What is expected: Copy out lines with the word "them" from the material that follows.

Collected data:
━━━

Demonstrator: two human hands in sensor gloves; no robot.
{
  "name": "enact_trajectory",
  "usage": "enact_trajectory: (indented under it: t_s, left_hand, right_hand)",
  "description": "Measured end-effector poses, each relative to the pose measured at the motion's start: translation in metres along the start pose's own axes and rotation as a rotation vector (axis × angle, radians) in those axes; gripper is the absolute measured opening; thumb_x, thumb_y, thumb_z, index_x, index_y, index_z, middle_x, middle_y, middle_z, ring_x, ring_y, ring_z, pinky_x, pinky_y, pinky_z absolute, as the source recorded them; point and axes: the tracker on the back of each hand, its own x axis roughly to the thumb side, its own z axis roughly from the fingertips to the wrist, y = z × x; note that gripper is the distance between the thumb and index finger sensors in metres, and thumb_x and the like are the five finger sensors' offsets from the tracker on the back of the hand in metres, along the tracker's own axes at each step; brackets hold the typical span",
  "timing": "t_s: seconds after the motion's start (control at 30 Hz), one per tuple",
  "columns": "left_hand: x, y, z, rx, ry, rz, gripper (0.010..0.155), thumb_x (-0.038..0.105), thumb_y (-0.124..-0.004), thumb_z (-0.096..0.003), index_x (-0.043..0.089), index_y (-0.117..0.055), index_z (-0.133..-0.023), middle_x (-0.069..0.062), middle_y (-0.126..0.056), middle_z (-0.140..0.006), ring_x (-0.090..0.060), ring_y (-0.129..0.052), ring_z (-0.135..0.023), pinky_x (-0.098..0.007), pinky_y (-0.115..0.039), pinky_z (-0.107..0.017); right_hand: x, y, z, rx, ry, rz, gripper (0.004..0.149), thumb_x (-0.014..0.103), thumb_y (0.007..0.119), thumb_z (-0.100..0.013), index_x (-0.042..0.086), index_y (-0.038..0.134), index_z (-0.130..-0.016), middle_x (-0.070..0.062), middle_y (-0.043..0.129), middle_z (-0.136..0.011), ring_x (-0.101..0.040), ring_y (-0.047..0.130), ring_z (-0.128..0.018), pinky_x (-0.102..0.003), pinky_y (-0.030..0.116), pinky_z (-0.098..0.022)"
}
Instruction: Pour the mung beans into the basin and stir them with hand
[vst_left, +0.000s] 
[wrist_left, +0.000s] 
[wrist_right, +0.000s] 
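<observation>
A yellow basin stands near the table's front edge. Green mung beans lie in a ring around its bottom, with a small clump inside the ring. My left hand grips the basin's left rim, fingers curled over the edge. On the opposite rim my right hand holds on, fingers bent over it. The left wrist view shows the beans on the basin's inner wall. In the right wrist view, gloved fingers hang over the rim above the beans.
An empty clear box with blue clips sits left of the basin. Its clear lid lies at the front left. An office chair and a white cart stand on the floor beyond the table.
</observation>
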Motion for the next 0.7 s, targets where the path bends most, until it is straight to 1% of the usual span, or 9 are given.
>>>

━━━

Response for this exercise:
  "description": "Measured end-effector poses, each relative to the pose measured at the motion's start: translation in metres along the start pose's own axes and rotation as a rotation vector (axis × angle, radians) in those axes; gripper is the absolute measured opening; thumb_x, thumb_y, thumb_z, index_x, index_y, index_z, middle_x, middle_y, middle_z, ring_x, ring_y, ring_z, pinky_x, pinky_y, pinky_z absolute, as the source recorded them; point and axes: the tracker on the back of each hand, its own x axis roughly to the thumb side, its own z axis roughly from the fingertips to the wrist, y = z × x; note that gripper is the distance between the thumb and index finger sensors in metres, and thumb_x and the like are the five finger sensors' offsets from the tracker on the back of the hand in metres, along the tracker's own axes at each step; brackets hold the typical span",
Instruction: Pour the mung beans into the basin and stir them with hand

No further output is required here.